Task directions » Where a line of the listing below holds "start", add it to the tally; give only the final number.

Source material »

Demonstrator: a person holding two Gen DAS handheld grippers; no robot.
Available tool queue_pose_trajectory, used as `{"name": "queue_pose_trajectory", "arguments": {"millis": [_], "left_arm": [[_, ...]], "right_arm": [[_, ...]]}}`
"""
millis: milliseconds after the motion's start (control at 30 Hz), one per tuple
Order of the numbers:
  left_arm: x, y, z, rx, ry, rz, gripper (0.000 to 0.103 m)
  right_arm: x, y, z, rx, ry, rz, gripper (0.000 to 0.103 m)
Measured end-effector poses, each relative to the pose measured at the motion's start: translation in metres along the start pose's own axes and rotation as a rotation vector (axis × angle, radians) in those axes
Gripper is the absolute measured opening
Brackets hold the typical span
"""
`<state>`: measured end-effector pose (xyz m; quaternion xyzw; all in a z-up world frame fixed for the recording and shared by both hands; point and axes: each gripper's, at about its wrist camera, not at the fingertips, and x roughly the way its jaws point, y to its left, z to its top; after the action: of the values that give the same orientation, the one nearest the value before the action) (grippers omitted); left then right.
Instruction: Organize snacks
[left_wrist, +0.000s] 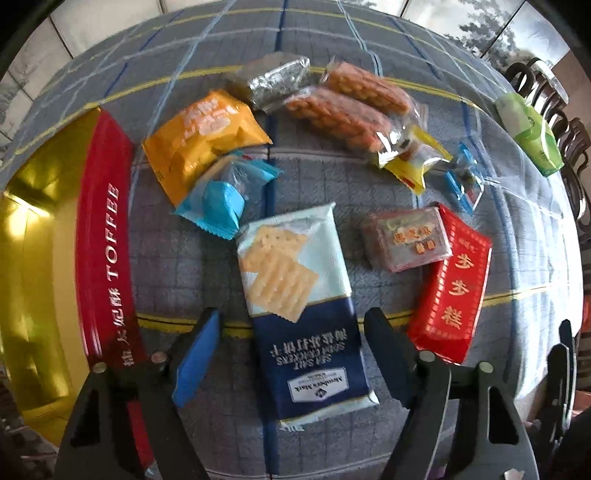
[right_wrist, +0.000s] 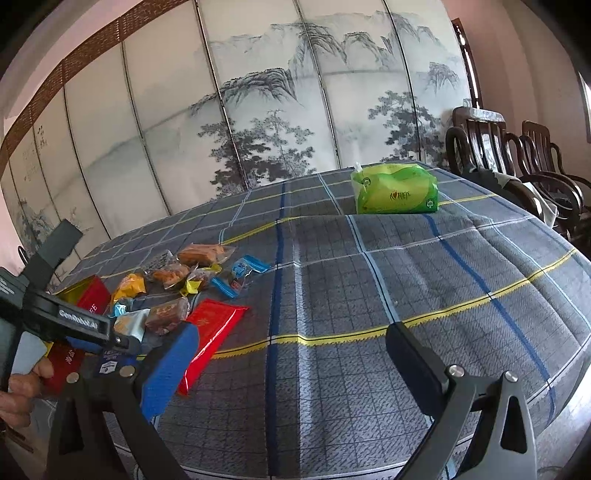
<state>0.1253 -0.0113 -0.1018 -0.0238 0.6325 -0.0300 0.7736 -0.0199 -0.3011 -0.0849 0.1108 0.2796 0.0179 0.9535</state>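
- Two tongs are seen: left tongs (left_wrist: 291, 354) are held partly open astride the cracker pack (left_wrist: 303, 310), unpressed.
- Right tongs (right_wrist: 291, 354) are held wide open, empty.
- Pack is laid on the worktop (right_wrist: 369, 295) beside the tin (left_wrist: 99, 240).

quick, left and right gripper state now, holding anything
Left gripper: open, straddling the soda cracker pack, pads not pressing it.
Right gripper: open, nothing between its fingers, over the tablecloth.
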Motion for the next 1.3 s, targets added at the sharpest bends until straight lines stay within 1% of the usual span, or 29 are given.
{"name": "queue_pose_trajectory", "arguments": {"millis": [100, 167, 267, 367, 433, 500, 567, 667, 767, 967, 1167, 1300], "left_arm": [[-0.001, 0.000, -0.001, 0.013, -0.024, 0.035, 0.065], [-0.003, -0.004, -0.001, 0.033, -0.050, 0.062, 0.051], [-0.004, -0.003, -0.007, 0.034, -0.088, 0.051, 0.050], [-0.008, 0.000, -0.015, 0.031, -0.117, 0.022, 0.049], [-0.011, 0.001, -0.020, 0.034, -0.128, 0.019, 0.048], [-0.015, 0.003, -0.025, 0.032, -0.133, -0.010, 0.047], [-0.021, 0.005, -0.033, 0.035, -0.152, -0.006, 0.047], [-0.027, 0.001, -0.035, 0.048, -0.178, -0.006, 0.047], [-0.028, 0.003, -0.035, 0.039, -0.180, -0.016, 0.047], [-0.039, 0.005, -0.041, 0.056, -0.207, -0.032, 0.047], [-0.049, 0.006, -0.045, 0.061, -0.227, -0.041, 0.047], [-0.053, 0.006, -0.044, 0.060, -0.235, -0.048, 0.047]], "right_arm": [[0.000, -0.001, 0.000, -0.001, 0.001, 0.000, 0.103], [0.001, -0.001, -0.001, -0.001, 0.004, 0.000, 0.103], [0.001, -0.001, -0.001, 0.000, 0.010, -0.001, 0.103], [0.001, 0.000, 0.000, -0.008, 0.012, -0.005, 0.103], [0.001, 0.000, 0.002, -0.014, 0.010, -0.011, 0.103], [0.001, -0.001, 0.004, -0.016, 0.009, -0.018, 0.103], [0.001, -0.002, 0.005, -0.009, 0.011, -0.021, 0.103], [0.002, -0.001, 0.006, -0.006, 0.027, -0.017, 0.103], [0.004, 0.003, 0.004, -0.016, 0.040, -0.012, 0.103], [0.003, 0.010, 0.004, -0.038, 0.041, -0.006, 0.103], [0.012, 0.016, 0.003, -0.038, 0.105, 0.032, 0.103], [0.028, 0.023, 0.005, -0.018, 0.200, 0.076, 0.103]]}}
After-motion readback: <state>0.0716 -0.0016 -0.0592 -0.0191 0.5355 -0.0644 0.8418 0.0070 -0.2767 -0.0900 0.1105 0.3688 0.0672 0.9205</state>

Completed task » 2